论文标题
关于自动机在模式匹配中的实际功能
On the Practical Power of Automata in Pattern Matching
论文作者
论文摘要
经典模式匹配的范例是寻求一个字符串的出现 - 在另一个字符串中 - 在另一个字符中,其中两个字符串都是从字母集$σ$中绘制的。假设文本长度为$ n $,并且图案长度为$ M $,则可以在时间$ O(NM)$中天真地解决此问题。在诺斯(Morris)和普拉特(Pratt)的1977年开创性论文中,开发了自动机,允许任何字母$ o(n)$解决此问题。 该自动机(我们将称为{\ em kmp-automaton},已证明对解决许多其他问题有用。一个值得注意的例子是{\ em参数化模式匹配}模型。在此模型中,比赛中允许从$σ$重命名的符号一致。事实证明,参数化匹配范式在软件工程,计算机视觉和其他应用程序中有用。 长期以来一直怀疑,对于符号均匀随机的文本,幼稚算法的性能和KMP算法的性能。在本文中,我们研究了KMP算法与随机生成的文本上的天真算法的实践效率。我们分析了各种参数下的时间,例如字母大小,图案长度以及文本中图案出现的分布。我们为原始的确切匹配问题和参数化匹配而这样做。尽管这些发现为确切的匹配案例证明了民间传说的智慧,但令人惊讶的是,在参数化匹配案例中,KMP算法的起作用速度要比NAIVE快得多。 我们检查了此假设的DNA文本,并观察到与随机文本相似的行为。我们还显示了一个非常结构化的情况,即自动机更有效。

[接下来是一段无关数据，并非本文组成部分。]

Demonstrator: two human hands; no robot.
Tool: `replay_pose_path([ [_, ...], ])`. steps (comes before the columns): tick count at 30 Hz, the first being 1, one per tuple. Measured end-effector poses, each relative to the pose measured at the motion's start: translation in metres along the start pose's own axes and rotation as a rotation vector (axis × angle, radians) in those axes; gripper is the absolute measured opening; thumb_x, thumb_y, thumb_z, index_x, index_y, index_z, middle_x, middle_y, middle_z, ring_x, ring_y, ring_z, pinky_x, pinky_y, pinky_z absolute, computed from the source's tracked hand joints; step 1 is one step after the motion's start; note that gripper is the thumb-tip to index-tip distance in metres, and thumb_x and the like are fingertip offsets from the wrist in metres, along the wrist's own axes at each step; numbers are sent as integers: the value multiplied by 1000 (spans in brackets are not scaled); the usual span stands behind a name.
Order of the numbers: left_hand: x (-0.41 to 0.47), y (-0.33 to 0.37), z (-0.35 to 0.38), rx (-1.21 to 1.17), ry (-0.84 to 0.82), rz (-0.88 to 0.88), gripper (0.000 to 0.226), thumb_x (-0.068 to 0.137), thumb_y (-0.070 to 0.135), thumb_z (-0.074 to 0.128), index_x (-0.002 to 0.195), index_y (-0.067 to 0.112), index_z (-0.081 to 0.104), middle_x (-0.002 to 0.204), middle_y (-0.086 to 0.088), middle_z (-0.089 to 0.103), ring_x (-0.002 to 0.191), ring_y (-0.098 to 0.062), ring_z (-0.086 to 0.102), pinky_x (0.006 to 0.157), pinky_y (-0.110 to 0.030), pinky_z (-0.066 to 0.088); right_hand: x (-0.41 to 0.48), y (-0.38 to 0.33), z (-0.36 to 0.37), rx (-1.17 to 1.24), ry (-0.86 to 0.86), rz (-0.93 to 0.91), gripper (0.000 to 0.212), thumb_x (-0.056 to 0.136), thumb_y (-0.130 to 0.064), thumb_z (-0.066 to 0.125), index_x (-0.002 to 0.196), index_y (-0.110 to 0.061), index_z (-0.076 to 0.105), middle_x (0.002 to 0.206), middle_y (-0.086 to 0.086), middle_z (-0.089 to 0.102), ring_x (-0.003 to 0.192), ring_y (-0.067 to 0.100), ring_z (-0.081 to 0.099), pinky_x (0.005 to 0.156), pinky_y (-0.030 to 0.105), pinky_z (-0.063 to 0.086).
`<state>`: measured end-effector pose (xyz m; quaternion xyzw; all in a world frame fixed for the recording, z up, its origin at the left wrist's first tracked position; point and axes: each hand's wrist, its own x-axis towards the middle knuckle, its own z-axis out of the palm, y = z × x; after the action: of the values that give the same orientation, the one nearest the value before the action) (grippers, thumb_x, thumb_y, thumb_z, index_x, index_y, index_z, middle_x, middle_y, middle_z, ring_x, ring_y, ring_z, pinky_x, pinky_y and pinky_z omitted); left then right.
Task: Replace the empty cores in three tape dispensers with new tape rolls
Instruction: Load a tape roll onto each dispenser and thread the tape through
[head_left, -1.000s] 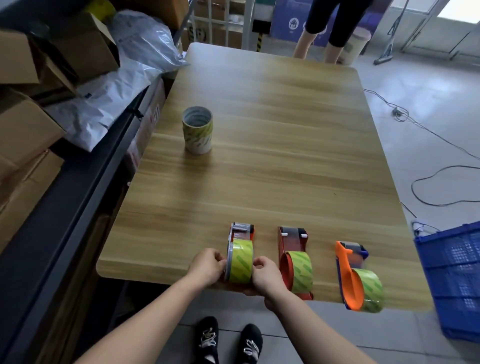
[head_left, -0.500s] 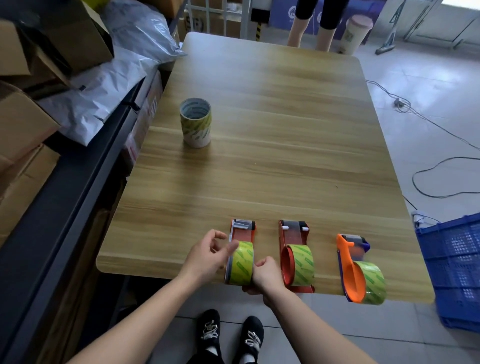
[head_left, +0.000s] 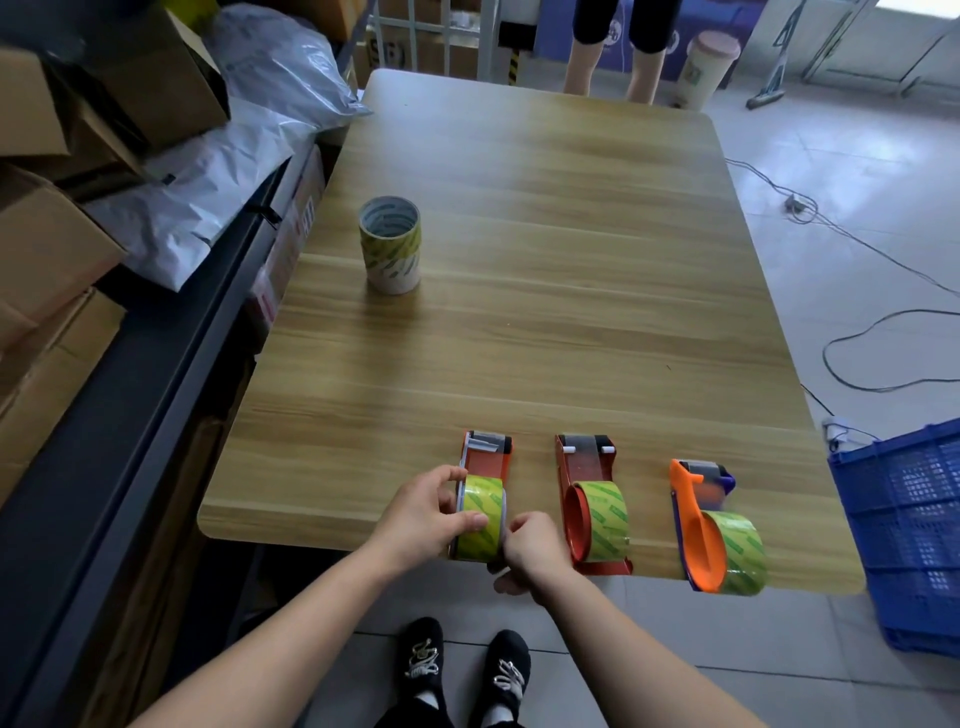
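Three tape dispensers sit in a row along the near edge of the wooden desk (head_left: 545, 322), each carrying a green-printed roll. The left hand (head_left: 426, 512) has its grip closed round the tape roll (head_left: 480, 519) in the left dispenser (head_left: 485, 457), a red one, with the thumb on the roll's near face and the fingers over its top. The right hand (head_left: 535, 551) curls its grip round the near end of the same dispenser, at the desk's edge. The middle dispenser (head_left: 587, 467), also red, and the orange dispenser (head_left: 698, 525) to the right lie untouched. Far to the left, a stack of cores (head_left: 389, 244) stands upright. A blue crate (head_left: 904, 519) sits on the floor to the right, and cardboard boxes (head_left: 57, 249) are piled on the left.
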<state>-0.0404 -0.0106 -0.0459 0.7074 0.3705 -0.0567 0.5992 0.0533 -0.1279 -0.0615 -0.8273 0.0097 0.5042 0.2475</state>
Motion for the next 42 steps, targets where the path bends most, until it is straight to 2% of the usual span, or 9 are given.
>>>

The classical pattern matching paradigm is that of seeking occurrences of one string - the pattern, in another - the text, where both strings are drawn from an alphabet set $Σ$. Assuming the text length is $n$ and the pattern length is $m$, this problem can naively be solved in time $O(nm)$. In Knuth, Morris and Pratt's seminal paper of 1977, an automaton, was developed that allows solving this problem in time $O(n)$ for any alphabet. This automaton, which we will refer to as the {\em KMP-automaton}, has proven useful in solving many other problems. A notable example is the {\em parameterized pattern matching} model. In this model, a consistent renaming of symbols from $Σ$ is allowed in a match. The parameterized matching paradigm has proven useful in problems in software engineering, computer vision, and other applications. It has long been suspected that for texts where the symbols are uniformly random, the naive algorithm will perform as well as the KMP algorithm. In this paper we examine the practical efficiency of the KMP algorithm vs. the naive algorithm on a randomly generated text. We analyse the time under various parameters, such as alphabet size, pattern length, and the distribution of pattern occurrences in the text. We do this for both the original exact matching problem and parameterized matching. While the folklore wisdom is vindicated by these findings for the exact matching case, surprisingly, the KMP algorithm works significantly faster than the naive in the parameterized matching case. We check this hypothesis for DNA texts, and observe a similar behaviour as in the random text. We also show a very structured case where the automaton is much more efficient.